Catalysis and chemistry

Noisy catalysts reveal atomic-level reactivity

05 Oct 2017 Oscar Williams 
Scanning noise microscopy catches catalysts in the act. Noise present in an electrochemical-STM image allows visualization of active sites on platinum step edges during the hydrogen evolution reaction (HER). Reprinted by permission from Macmillan Publishers Ltd: J H K Pfisterer et al 2017 Nature 549 74-7, copyright (2017).

Chemists at the Technical University of Munich have used scanning tunnelling microscopy (STM) to give the world’s first insight into the atomic behaviour of catalytically active sites during electrochemical reactions. The results were obtained via a little-used variant of the technique which measures noise in the signal. The information can be used to improve reactions and processes in many fields through the targeted design of better catalysts.

A staple analysis tool in the field of surface science, STM involves bringing an atomically sharp metallic probe, or tip, very close to a conducting sample.

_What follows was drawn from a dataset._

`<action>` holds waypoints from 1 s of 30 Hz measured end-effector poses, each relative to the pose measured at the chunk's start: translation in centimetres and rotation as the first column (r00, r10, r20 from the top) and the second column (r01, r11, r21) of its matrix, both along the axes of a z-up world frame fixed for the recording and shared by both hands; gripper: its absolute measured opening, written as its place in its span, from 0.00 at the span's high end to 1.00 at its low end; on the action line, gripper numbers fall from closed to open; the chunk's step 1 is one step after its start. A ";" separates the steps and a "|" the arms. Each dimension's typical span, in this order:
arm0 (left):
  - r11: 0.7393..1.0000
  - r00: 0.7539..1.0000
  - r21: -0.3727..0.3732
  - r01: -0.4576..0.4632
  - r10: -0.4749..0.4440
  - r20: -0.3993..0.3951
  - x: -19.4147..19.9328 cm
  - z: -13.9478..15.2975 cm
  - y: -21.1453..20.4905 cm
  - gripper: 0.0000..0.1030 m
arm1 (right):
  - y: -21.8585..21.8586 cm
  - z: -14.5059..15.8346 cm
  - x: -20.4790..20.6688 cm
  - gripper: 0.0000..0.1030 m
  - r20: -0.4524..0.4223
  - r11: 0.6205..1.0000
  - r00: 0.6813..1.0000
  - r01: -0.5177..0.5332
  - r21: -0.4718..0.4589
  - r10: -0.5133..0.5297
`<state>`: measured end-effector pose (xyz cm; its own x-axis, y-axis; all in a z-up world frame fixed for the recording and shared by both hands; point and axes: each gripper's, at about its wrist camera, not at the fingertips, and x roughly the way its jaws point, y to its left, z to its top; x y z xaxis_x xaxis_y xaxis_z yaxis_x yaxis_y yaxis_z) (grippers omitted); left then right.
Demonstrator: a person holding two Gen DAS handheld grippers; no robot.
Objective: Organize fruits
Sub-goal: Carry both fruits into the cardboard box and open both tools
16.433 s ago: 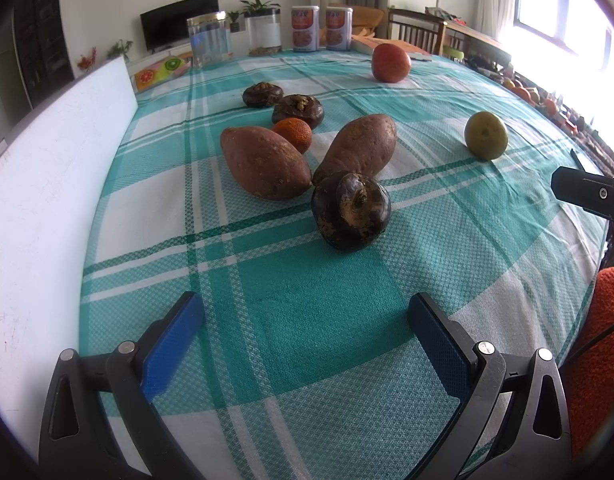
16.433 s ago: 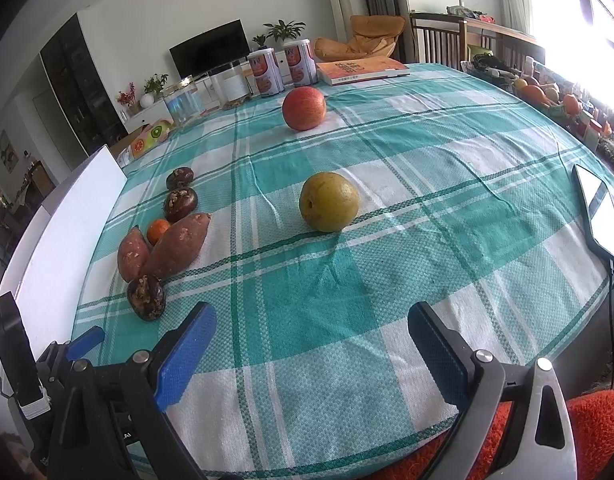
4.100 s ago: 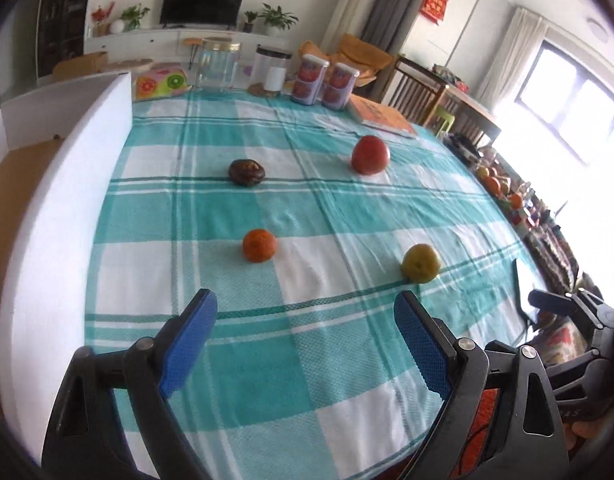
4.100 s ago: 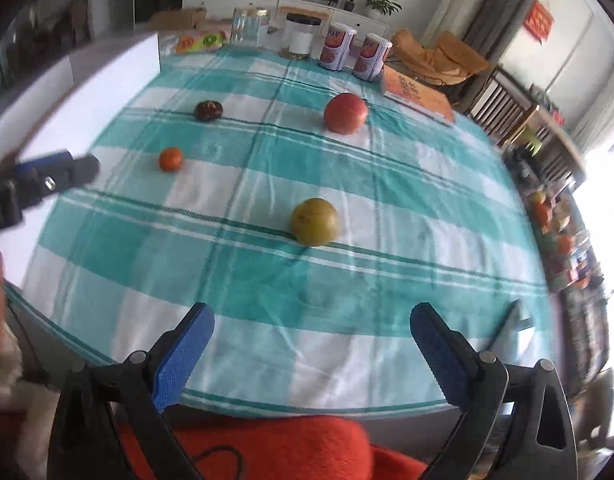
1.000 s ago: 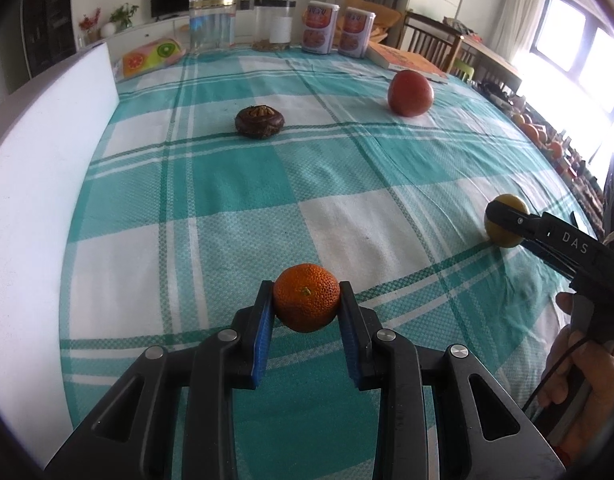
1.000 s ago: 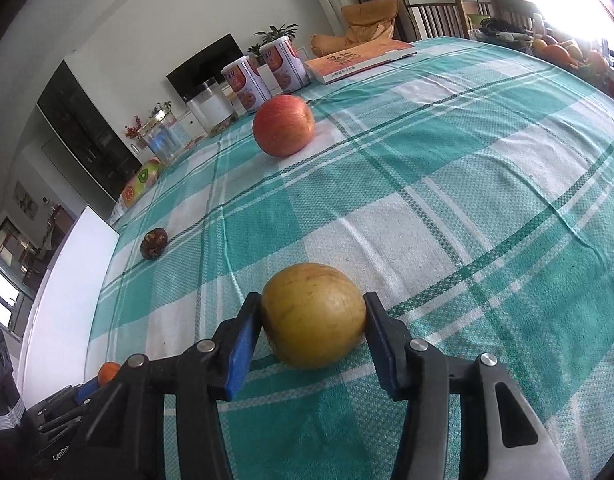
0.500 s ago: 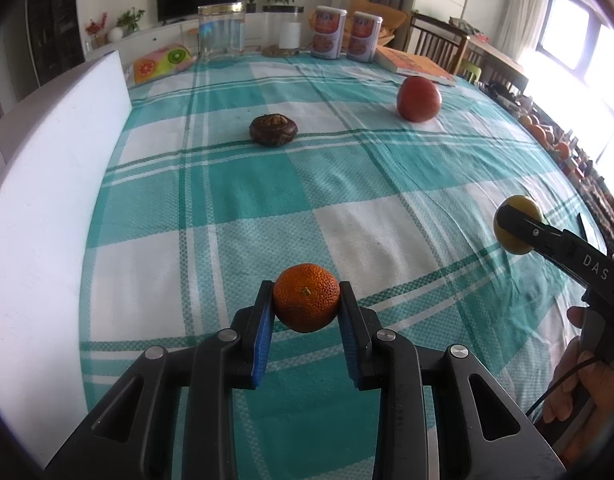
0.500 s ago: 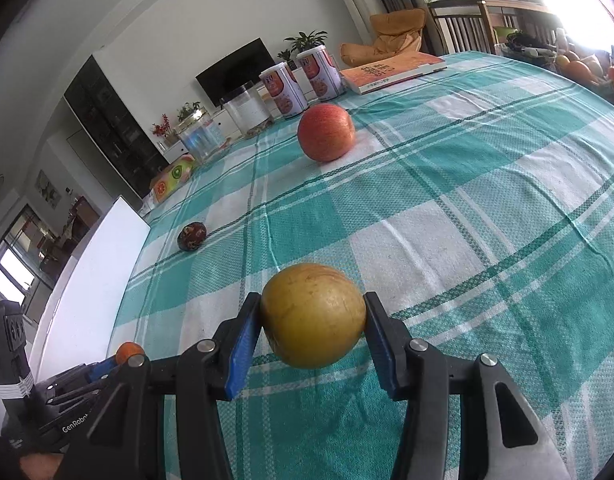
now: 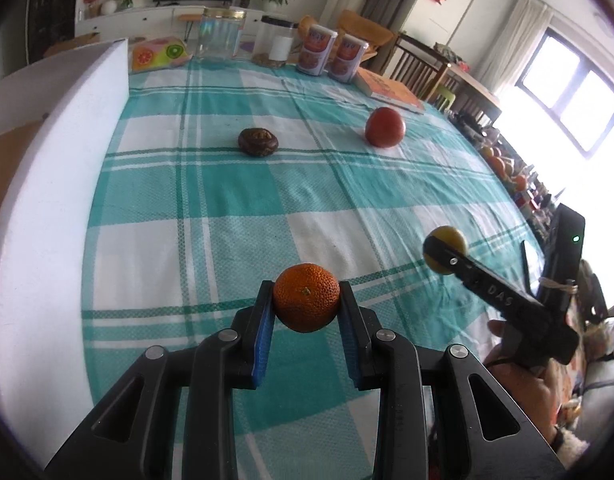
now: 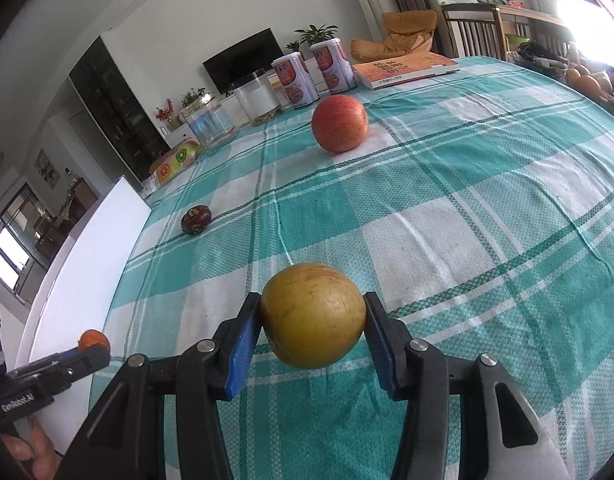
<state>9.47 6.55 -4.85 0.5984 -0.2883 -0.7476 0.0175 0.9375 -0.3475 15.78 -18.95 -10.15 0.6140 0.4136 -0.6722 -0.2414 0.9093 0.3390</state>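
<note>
Right now your left gripper [image 9: 306, 309] is pinching the small orange [image 9: 306, 303] between its blue pads, and the fruit is lifted clear of the checked tablecloth [image 9: 235, 216], hanging above the near edge of the table, closer to the left side than the right. Your right gripper [image 10: 313, 316] is clamped on the yellow-green pear [image 10: 313, 315], pads pressed against both of its flanks, and that fruit too is held above the cloth, near the front edge.

From the left wrist view you can see your right tool off to the right with the pear at its tip, well apart from the orange. From the right wrist view your left tool shows low at the left edge of the table with the orange at its tip, just in front of the white foam board [image 10: 79, 280] that runs along that left edge.

Two fruits sit on the cloth. The red apple [image 10: 339, 123] rests toward the far edge, right of centre, a little in front of the two printed cans [image 10: 315, 73]. The dark, wrinkled mangosteen [image 10: 196, 220] lies toward the far left part of the table, near the foam board and well apart from the apple.

Along the far edge you also have a glass jar [image 9: 221, 36], a second clear jar with a dark lid [image 9: 277, 42], a fruit-printed pack [image 9: 157, 53] at the far left corner, and an orange book [image 10: 405, 67] right of the cans.
</note>
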 end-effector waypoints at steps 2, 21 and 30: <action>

When a bias is applied across the two, electrons that were originally localized on the tip are given the energy to “tunnel” across the empty space onto the sample. The flow of tunnelling electrons gives rise to a current, which is monitored to build up information about the surface of the sample.

Writing in NatureAliaksandr Bandarenka and colleagues report how a modified version of this technique – scanning noise microscopy (SNM) – can be used to investigate the link between the atomic structure of a catalyst and its chemical activity during a reaction.

Listen closely

As with STM, SNM relies on the idea that the quantum-mechanical tunnelling barrier is altered by the structures and processes beneath the device’s tip. The researchers found that sites of catalysed chemical reactions produce a higher level of noise in the tunnelling-current signal observed under a constant bias. This noise manifests as a broader distribution of tunnelling-current magnitudes received from the active area, and can be picked out through statistical analysis.

Investigating these active sites does not require any modification to the electrochemical STM setups commonly found in many labs, and can proceed directly under reaction conditions. Although not investigated in the reported research, there is also scope to improve upon the technique to include chemical sensitivity in the measurements.

Predictions confirmed

Using SNM, the Munich group studied the catalytically active sites of gold and palladium surfaces during the economically important hydrogen-evolution and oxygen-reduction reactions, and found them exactly as predicted by theoretical calculations. The relationship between the atomic structure of a catalyst and its chemical activity during a reaction has long been suspected within the field, and hence this proof has been highly anticipated.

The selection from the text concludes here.